Menurut Sri Mulyani, outlook 2021 menjadi baseline untuk penyusunan postur makro finansial 2022. APBN 2021 masih sebagai instrumen utama untuk penanganan Covid-19, program vaksinasi, dan akselerasi pemulihan ekonomi dengan menjaga desifit di 5,7 persen dari PDB.

"APBN 2022 digunakan sebagai instrumen kebijakan penguatan recovery dan menjalankan reformasi struktural," katanya.

Saksikan Video Pilihan di Bawah Ini:

2 dari 2 halaman

APBN 2021 Kerja Keras Dukung Pemulihan Ekonomi

Anggaran Pendapatan dan Belanja Negara (APBN) di 2021 masih fokus pada mempercepat proses pemulihan ekonomi nasional. Sejauh ini proses pemulihan ekonomi tersebut terlihat positif dengan beberapa sektor mencatatkan kinerja lebih baik ketimbang tahun lalu.

"Countercyclical (APBN) di 2021 masih kita lakukan juga. Akan tetapi kali ini fokus lebih memperkuat proses pemulihan ekonomi, karena kita tahu bahwa di 2021 berbagai indikator ekonomi lebih baik dari 2020. Nah, dalam konteks ini APBN di dorong melakukan perannya dalam mendukung pemulihan ekonomi 2021," ungkap Kepala Badan Kebijakan Fiskal (BKF) Kementerian Keuangan, Febrio Nathan Kacaribu dalam acara Lecture Series ke-6 bertajuk Pemulihan Ekonomi dari Pandemi Covid-19: Telaah Paradigma Baru Pembangunan Ekonomi, Kamis (29/4/2021).

Bos BKF ini mengungkapkan, kerja keras APBN untuk mendukung pemulihan ekonomi di tahun ini tercermin dari meningkatnya belanja negara di kuartal I. Tercatat, realisasi belanja negara sebesar Rp 523 triliun hingga Maret 2021.

"Itu artinya belanja negara tumbuh 15,6 persen secara year on year (yoy)," jelasnya.

Febrio merinci, peningkatan realisasi tersebut terdiri atas belanja kementerian/lembaga (K/L) yang tumbuh 41,2 persen.
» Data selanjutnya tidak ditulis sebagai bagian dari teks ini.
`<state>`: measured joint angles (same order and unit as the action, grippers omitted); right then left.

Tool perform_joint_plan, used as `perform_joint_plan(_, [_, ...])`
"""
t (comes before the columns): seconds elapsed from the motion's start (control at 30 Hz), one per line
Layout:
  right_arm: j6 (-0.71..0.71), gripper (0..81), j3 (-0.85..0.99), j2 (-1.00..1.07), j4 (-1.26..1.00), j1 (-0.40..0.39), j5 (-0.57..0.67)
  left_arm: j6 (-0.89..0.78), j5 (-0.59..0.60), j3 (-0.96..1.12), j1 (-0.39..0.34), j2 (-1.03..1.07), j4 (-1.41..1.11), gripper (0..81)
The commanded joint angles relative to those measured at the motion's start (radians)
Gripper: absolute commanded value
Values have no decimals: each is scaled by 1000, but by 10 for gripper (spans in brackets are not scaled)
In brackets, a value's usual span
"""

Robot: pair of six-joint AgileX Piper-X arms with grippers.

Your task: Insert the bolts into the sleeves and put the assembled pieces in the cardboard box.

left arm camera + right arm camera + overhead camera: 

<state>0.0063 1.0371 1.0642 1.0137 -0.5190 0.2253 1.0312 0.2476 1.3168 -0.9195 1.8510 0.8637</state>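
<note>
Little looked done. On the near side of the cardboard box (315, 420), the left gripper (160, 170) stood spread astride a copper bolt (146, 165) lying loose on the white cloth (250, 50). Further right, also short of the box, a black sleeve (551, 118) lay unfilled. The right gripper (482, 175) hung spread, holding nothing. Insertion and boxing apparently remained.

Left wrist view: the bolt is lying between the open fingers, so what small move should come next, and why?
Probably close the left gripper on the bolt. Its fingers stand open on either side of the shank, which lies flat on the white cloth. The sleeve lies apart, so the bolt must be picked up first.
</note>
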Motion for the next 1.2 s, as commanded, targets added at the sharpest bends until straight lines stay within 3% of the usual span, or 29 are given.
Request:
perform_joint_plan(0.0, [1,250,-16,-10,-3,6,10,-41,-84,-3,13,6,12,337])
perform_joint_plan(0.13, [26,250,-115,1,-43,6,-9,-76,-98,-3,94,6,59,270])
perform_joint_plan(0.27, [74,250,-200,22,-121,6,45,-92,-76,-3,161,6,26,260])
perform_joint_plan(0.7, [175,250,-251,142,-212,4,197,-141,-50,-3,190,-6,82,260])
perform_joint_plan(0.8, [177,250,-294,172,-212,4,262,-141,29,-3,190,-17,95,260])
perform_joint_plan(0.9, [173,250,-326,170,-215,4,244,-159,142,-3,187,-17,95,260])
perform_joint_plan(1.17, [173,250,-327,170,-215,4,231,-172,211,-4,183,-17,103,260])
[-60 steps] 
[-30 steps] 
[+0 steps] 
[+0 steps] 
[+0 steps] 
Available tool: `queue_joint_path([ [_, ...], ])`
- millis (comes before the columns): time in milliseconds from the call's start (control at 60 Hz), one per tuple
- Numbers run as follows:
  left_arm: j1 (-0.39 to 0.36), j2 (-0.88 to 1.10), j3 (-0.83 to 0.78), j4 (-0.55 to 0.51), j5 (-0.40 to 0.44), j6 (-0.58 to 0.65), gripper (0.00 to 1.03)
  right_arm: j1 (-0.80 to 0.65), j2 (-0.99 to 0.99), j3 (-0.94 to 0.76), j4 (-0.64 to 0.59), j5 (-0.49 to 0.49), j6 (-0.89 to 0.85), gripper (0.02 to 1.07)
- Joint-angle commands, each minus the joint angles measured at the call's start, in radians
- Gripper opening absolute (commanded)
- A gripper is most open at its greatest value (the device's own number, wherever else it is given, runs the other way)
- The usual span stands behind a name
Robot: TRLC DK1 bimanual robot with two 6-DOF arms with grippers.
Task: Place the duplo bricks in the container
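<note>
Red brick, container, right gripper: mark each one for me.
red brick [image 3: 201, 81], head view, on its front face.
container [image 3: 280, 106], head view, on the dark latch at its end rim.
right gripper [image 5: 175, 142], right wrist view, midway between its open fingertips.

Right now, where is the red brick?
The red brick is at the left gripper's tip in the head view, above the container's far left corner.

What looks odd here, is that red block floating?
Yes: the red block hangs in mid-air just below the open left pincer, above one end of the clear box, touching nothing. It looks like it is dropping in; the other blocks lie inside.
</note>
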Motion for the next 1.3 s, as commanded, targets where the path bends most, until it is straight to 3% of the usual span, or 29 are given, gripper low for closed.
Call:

Anggaran digunakan untuk belanja modal seperti proyek infrastruktur dasar dan konektivitas, belanja barang seperti vaksinasi dan bantuan produktif, serta penyaluran berbagai bansos.

Sedangkan untuk belanja non-K/L, realisasi naik mencapai 9,9 persen. Anggaran digunakan untuk manfaat pensiun, subsidi energi, dan program pra kerja.

Lalu, belanja APBN lainnya yakni transfer ke daerah dan dana desa (TKDD) tercatat yang tumbuh sebanyak 0,9 persen. Adapun komponen yang tumbuh positif ialah DAK, Dana Desa (penyaluran BLT Desa), DBH, dan DID.